Work to be completed
How do the records below read from their first line through the line containing "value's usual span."? Write those lines out exactly.

[Stored dataset items]
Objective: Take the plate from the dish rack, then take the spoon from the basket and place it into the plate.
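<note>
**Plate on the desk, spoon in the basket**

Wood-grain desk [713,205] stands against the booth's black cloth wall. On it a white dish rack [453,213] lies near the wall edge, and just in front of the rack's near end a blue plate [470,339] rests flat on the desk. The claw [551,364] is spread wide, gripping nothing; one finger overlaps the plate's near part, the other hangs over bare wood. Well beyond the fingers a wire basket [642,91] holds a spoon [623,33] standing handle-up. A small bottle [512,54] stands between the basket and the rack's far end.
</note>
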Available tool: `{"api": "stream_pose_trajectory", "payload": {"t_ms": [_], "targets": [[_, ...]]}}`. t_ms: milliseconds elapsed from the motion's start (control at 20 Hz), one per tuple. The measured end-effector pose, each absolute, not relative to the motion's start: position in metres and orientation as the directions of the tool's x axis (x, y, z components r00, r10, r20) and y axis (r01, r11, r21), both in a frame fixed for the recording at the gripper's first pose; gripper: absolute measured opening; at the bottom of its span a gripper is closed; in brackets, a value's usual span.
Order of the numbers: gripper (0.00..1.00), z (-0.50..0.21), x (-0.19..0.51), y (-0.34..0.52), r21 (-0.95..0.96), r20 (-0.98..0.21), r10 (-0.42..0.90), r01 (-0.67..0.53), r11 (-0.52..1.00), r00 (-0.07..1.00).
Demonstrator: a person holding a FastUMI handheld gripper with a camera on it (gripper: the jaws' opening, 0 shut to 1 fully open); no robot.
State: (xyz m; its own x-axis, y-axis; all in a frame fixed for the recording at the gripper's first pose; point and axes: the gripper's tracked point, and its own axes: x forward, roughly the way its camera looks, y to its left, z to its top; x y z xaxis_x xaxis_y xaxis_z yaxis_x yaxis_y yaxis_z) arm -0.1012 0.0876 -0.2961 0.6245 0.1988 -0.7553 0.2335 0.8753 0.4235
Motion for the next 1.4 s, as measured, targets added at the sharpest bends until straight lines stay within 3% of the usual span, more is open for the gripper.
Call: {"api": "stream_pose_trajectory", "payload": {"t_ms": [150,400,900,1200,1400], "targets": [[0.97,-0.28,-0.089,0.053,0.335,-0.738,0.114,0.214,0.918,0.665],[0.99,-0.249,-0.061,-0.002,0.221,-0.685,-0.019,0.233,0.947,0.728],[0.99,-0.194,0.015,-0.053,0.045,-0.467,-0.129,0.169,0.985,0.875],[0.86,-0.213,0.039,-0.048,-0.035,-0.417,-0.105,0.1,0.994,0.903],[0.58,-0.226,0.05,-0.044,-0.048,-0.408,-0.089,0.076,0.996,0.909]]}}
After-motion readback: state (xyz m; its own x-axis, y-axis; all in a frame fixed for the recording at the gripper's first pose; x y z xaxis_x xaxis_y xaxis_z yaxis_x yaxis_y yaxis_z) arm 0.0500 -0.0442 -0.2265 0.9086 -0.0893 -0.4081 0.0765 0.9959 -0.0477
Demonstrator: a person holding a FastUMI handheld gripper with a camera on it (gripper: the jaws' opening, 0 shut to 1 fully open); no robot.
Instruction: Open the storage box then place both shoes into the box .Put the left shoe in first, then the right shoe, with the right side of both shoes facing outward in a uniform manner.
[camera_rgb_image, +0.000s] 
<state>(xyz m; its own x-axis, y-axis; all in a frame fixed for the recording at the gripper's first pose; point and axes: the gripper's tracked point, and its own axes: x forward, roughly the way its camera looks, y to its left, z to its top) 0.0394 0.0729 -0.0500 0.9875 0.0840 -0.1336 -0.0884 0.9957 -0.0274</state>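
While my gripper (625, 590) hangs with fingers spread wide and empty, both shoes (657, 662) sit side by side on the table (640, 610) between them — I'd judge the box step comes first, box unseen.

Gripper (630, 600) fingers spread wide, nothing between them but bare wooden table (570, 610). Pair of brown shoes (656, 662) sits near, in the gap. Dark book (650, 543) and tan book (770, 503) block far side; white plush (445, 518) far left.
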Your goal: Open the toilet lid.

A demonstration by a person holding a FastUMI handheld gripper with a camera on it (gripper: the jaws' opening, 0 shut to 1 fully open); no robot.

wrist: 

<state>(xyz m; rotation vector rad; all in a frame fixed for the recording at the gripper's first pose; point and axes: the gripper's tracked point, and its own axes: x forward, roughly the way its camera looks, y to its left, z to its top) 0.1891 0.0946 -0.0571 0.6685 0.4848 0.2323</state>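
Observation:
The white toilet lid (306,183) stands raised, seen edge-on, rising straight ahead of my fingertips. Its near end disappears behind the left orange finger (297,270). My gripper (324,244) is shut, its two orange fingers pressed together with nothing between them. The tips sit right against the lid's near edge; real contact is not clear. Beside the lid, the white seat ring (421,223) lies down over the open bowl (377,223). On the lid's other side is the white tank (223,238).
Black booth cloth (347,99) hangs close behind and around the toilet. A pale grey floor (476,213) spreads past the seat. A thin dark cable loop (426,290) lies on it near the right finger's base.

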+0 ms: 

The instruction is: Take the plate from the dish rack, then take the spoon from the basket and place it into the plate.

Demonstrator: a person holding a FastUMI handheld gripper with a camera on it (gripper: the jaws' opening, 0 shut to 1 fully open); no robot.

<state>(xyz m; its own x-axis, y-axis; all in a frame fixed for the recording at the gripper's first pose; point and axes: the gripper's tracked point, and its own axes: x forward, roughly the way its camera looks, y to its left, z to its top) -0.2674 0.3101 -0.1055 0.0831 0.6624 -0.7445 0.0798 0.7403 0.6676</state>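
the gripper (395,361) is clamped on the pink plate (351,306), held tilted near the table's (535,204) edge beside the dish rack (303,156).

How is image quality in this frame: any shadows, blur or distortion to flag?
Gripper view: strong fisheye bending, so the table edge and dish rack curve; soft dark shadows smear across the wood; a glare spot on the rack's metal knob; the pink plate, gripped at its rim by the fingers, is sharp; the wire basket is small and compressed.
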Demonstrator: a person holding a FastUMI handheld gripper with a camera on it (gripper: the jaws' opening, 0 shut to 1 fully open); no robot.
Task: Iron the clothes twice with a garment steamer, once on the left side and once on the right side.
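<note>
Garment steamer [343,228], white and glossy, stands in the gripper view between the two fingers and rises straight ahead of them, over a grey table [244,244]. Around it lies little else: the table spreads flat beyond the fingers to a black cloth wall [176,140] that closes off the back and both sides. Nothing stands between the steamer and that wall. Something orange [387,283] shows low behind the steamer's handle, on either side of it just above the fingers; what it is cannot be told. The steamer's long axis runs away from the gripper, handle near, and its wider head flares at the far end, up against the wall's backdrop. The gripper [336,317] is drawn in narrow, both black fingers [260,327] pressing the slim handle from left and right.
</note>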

Task result
Objective: Take the plate from the dish rack, then take the spoon from the basket and place it into the plate.
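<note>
**Plate on the desk, spoon in the basket**

Wood-grain desk [713,205] stands against the booth's black cloth wall. On it a white dish rack [453,213] lies near the wall edge, and just in front of the rack's near end a blue plate [470,339] rests flat on the desk. The claw [551,364] is spread wide, gripping nothing; one finger overlaps the plate's near part, the other hangs over bare wood. Well beyond the fingers a wire basket [642,91] holds a spoon [623,33] standing handle-up. A small bottle [512,54] stands between the basket and the rack's far end.
</note>
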Available tool: `{"api": "stream_pose_trajectory", "payload": {"t_ms": [_], "targets": [[_, ...]]}}`. t_ms: milliseconds elapsed from the motion's start (control at 20 Hz), one per tuple. The measured end-effector pose, each absolute, not relative to the motion's start: position in metres and orientation as the directions of the tool's x axis (x, y, z components r00, r10, r20) and y axis (r01, r11, r21), both in a frame fixed for the recording at the gripper's first pose; gripper: absolute measured opening; at the bottom of its span a gripper is closed; in brackets, a value's usual span.

Work on this exercise has concluded.